• Task directions
Begin at the line with "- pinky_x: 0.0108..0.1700" and set down each line exactly until the listing ends. Images stay out.

• The data
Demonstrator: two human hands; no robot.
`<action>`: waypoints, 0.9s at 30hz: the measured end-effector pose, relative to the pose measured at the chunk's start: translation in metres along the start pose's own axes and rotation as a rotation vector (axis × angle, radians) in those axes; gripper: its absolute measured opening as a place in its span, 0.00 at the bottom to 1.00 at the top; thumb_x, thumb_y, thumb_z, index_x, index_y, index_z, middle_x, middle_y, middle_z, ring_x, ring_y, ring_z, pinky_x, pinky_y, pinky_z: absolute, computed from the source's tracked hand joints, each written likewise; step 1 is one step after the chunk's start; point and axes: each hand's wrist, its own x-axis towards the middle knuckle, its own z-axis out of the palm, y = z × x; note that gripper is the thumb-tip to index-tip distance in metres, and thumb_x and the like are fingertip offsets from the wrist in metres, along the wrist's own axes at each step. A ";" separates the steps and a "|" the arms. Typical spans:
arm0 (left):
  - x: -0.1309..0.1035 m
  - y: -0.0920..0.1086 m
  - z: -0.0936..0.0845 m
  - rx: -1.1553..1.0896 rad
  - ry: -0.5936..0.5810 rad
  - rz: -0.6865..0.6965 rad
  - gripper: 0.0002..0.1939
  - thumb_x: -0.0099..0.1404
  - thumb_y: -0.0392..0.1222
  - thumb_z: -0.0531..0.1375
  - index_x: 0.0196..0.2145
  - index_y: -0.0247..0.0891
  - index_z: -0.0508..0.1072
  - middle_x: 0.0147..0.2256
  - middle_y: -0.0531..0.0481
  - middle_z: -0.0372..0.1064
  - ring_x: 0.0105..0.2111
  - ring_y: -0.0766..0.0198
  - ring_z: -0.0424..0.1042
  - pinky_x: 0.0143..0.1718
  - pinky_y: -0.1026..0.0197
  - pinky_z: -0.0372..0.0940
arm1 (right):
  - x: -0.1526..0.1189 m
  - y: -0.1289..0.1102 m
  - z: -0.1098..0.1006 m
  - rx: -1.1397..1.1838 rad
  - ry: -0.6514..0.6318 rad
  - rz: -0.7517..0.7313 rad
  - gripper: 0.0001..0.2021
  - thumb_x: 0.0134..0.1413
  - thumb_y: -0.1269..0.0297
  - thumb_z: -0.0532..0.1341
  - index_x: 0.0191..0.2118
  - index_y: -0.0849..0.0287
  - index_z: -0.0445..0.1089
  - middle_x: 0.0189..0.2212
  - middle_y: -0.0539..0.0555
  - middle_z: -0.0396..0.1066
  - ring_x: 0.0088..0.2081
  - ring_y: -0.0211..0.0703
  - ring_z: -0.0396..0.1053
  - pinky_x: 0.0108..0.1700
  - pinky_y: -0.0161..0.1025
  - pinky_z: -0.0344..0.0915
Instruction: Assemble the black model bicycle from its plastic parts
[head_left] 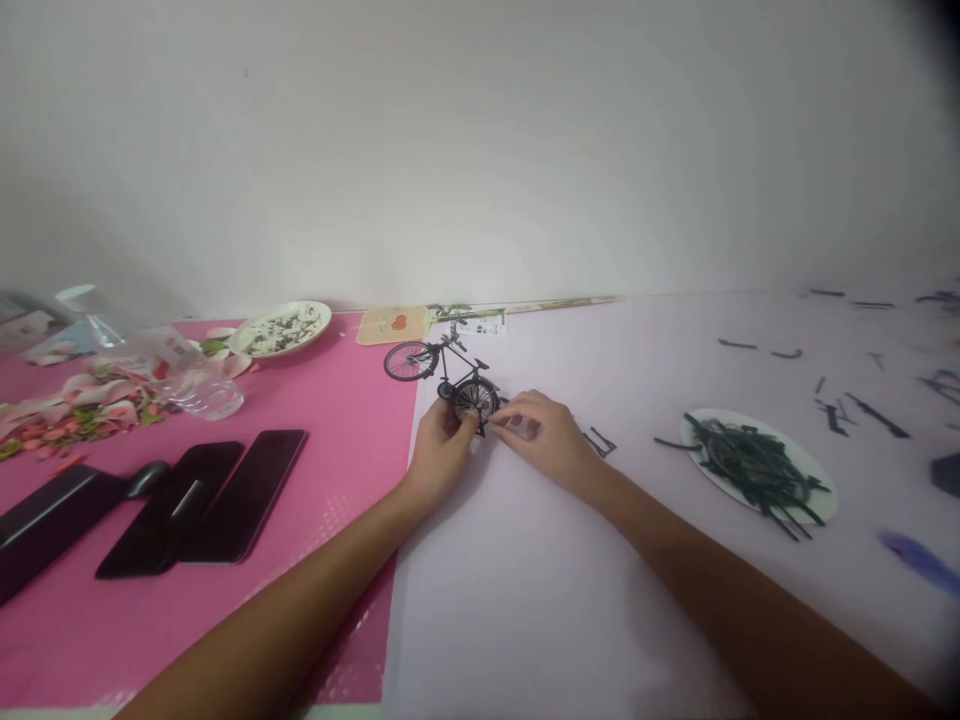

• Result of the exercise
  - pinky_x: 0.0108..0.1700
  - pinky_y: -0.0161..0.1025
  - pinky_z: -0.0344..0.0915
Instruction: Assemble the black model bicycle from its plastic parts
[head_left] 

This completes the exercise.